The king appointed an ealdorman to govern one or more shires or territories. The ealdorman was also responsible for leading his local fyrd (part-time army) in battle. But these armies owed their first allegiance to their ealdorman. Very often the support of one or more ealdormen could help a royal candidate to become king. In many cases ealdormen succeeded underkings yet kept the same rights. Several had been underkings and were members of the royal family. In early Anglo-Saxon documents ealdormen are also termed dux, princeps, or comitis in documents of the time.
The term first appears in the Anglo-Saxon Chronicle under the year 568. But it was probably used long before then. As early as the seventh century ealdormen were seen as judges. But the development of the shire may have come later. As ealdormanries began to become hereditary (passed down from father to son) the families who held them became more and more powerful. Several rose in power second only to the king. They were described in documents by the term patricius. In the eighth century these occurred in Northumbria, Mercia and Kent. The term patricius was roughly the same as the office of mayor of the palace in the Merovingian dynasty of Frankish kings. This could be dangerous for a king to have someone so powerful exercising power in his name. In the eighth and ninth centuries the most dangerous ealdormen were those who claimed royal descent. They could and in some cases did rise up against a king and took the throne themselves. In the very basic royal administrations of the time a king needed to depend on his ealdormen. A king could create ealdormen from his own family. But he could only fill only a portion of the ealdormanries in that way. As the families of ealdormen banded together in ties of mutual support it became more difficult to remove an ealdorman.
The term ealdorman was replaced by the term earl during the eleventh century. In the laws of King Canute both ealdormen and earls are mentioned. But there was no distinction made between them. After the Norman conquest of England in 1066, the title Earl was no longer interchangeable with dux or princeps. They were written at times as comes (count).[a] King William replaced most Anglo-Saxon earls with his own appointees. He then limited the power of most earls giving them control of counties, castles or other territories. A few were given more power. These were titled Earl palatine.

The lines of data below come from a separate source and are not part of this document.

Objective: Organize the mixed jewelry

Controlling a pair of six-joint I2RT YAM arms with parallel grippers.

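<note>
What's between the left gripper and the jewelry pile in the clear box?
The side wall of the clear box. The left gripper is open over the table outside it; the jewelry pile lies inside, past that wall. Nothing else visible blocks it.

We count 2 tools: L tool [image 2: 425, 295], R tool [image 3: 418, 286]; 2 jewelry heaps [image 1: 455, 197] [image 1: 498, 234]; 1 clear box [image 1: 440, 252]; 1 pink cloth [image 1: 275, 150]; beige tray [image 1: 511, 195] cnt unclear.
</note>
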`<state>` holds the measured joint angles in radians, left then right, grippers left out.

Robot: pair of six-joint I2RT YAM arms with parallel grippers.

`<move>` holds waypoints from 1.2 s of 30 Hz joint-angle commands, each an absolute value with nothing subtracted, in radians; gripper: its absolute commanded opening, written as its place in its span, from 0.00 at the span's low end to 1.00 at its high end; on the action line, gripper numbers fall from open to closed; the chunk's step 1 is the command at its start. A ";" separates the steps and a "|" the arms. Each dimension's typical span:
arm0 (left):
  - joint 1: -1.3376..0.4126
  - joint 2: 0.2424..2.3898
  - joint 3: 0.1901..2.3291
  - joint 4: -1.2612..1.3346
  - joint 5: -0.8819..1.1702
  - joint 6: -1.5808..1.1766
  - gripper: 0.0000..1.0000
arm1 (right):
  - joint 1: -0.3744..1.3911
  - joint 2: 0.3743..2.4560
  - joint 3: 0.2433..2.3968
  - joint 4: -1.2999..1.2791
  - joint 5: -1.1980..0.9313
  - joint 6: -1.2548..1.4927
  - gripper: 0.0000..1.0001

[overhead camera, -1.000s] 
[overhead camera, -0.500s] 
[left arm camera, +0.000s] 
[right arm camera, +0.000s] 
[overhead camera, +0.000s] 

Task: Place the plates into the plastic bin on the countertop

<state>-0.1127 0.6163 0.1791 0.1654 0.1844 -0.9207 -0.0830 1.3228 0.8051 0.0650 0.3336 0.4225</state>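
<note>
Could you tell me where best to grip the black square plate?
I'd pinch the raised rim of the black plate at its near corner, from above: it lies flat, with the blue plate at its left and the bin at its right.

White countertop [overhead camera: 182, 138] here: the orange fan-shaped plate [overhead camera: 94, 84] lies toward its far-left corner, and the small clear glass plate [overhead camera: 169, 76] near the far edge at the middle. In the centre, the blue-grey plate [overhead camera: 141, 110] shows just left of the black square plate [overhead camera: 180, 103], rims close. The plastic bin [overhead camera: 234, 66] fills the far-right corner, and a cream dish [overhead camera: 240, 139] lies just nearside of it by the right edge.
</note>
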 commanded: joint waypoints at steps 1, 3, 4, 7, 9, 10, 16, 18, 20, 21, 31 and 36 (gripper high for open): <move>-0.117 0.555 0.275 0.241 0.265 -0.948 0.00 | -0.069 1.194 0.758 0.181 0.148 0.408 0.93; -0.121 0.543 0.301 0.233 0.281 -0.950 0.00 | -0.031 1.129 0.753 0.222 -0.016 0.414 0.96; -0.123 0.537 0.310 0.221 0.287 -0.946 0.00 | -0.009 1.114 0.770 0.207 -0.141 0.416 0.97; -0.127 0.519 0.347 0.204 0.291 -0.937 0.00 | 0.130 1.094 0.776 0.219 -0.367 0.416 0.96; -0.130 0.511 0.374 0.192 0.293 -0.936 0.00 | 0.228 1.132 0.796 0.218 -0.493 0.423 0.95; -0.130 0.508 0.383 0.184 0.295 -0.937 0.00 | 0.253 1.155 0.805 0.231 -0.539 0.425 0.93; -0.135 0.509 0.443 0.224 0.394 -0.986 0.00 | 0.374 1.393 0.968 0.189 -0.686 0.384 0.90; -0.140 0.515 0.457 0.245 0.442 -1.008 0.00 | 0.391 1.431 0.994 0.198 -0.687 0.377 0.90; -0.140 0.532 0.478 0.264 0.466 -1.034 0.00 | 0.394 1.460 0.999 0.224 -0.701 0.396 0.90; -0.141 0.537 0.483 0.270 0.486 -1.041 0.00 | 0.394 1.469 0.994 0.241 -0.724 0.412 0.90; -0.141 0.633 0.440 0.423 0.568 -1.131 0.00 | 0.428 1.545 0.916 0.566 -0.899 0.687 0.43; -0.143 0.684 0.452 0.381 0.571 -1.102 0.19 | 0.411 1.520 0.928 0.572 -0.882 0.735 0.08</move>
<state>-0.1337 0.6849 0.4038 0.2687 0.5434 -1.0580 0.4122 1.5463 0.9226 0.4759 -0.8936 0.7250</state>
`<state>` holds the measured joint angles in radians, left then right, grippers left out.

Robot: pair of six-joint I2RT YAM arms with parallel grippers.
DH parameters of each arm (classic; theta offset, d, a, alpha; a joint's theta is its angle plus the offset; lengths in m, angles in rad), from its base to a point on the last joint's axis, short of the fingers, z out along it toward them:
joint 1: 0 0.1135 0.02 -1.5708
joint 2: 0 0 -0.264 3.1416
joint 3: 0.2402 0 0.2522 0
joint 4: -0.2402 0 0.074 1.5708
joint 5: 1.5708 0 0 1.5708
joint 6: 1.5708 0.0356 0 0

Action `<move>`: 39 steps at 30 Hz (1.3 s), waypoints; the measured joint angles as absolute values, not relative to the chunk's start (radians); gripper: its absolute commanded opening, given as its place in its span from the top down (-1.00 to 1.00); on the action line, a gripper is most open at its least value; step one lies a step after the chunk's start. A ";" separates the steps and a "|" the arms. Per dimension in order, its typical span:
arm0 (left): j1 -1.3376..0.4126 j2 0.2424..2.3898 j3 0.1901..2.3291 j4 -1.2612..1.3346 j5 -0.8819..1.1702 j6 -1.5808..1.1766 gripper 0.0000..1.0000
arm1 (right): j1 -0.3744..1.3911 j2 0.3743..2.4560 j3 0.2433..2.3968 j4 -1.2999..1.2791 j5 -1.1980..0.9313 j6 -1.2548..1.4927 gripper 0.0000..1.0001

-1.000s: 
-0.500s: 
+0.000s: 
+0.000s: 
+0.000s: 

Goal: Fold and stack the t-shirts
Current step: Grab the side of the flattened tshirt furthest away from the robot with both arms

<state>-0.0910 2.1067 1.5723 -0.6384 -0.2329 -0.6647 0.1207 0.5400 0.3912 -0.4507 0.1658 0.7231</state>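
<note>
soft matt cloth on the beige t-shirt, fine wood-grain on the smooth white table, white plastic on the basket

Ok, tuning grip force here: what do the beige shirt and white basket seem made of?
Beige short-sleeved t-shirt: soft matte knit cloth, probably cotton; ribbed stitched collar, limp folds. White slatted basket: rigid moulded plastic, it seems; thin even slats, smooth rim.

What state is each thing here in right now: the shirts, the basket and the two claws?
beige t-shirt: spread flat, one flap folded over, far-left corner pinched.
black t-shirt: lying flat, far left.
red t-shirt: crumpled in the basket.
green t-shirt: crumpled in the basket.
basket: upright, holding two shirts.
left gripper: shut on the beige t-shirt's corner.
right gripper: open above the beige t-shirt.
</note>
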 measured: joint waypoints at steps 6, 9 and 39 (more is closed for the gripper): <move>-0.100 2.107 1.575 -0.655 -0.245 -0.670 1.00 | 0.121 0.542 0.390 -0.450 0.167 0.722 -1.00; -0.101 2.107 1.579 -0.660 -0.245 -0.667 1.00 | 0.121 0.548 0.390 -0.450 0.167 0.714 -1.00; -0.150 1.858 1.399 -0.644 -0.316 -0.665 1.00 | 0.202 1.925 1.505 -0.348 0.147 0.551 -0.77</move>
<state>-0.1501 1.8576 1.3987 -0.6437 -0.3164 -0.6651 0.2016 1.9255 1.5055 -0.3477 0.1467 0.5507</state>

- This was due to William the Conqueror's knowledge of the use of these words in Latin. Both dux and princeps had been used to describe the Dukes of Normandy as independent rulers of Normandy. There was no desire to confuse an English Earl with an independent ruler. The Dukes of Normandy were familiar with and had used the title count themselves up to the early eleventh century.
- The Anglo-Saxon Chronicle, ed. & trans. Michael James Swanton (New York: Routledge, 1998), p. 19 & note 10 (Peterborough Manuscript)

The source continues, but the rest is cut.